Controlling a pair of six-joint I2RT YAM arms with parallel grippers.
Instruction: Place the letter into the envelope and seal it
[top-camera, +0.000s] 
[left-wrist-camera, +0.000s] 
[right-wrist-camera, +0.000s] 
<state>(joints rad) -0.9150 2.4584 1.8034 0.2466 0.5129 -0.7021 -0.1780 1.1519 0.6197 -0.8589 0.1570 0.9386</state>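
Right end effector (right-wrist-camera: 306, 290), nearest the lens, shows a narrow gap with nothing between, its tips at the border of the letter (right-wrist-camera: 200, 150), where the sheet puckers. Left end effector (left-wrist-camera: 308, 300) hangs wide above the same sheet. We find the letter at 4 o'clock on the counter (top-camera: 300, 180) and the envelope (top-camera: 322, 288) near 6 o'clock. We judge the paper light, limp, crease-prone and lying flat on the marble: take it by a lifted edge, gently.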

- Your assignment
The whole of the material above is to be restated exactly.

- Result of this task
Controlling a pair of six-joint I2RT YAM arms with parallel grippers.
Instruction: Place the letter into the envelope and seal it
[top-camera, +0.000s] 
[left-wrist-camera, +0.000s] 
[right-wrist-camera, +0.000s] 
<state>(joints rad) -0.9150 2.4584 1.8034 0.2466 0.5129 -0.7021 -0.1780 1.1519 0.6197 -0.8589 0.1570 0.9386</state>
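Right end effector (right-wrist-camera: 306, 290), nearest the lens, shows a narrow gap with nothing between, its tips at the border of the letter (right-wrist-camera: 200, 150), where the sheet puckers. Left end effector (left-wrist-camera: 308, 300) hangs wide above the same sheet. We find the letter at 4 o'clock on the counter (top-camera: 300, 180) and the envelope (top-camera: 322, 288) near 6 o'clock. We judge the paper light, limp, crease-prone and lying flat on the marble: take it by a lifted edge, gently.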

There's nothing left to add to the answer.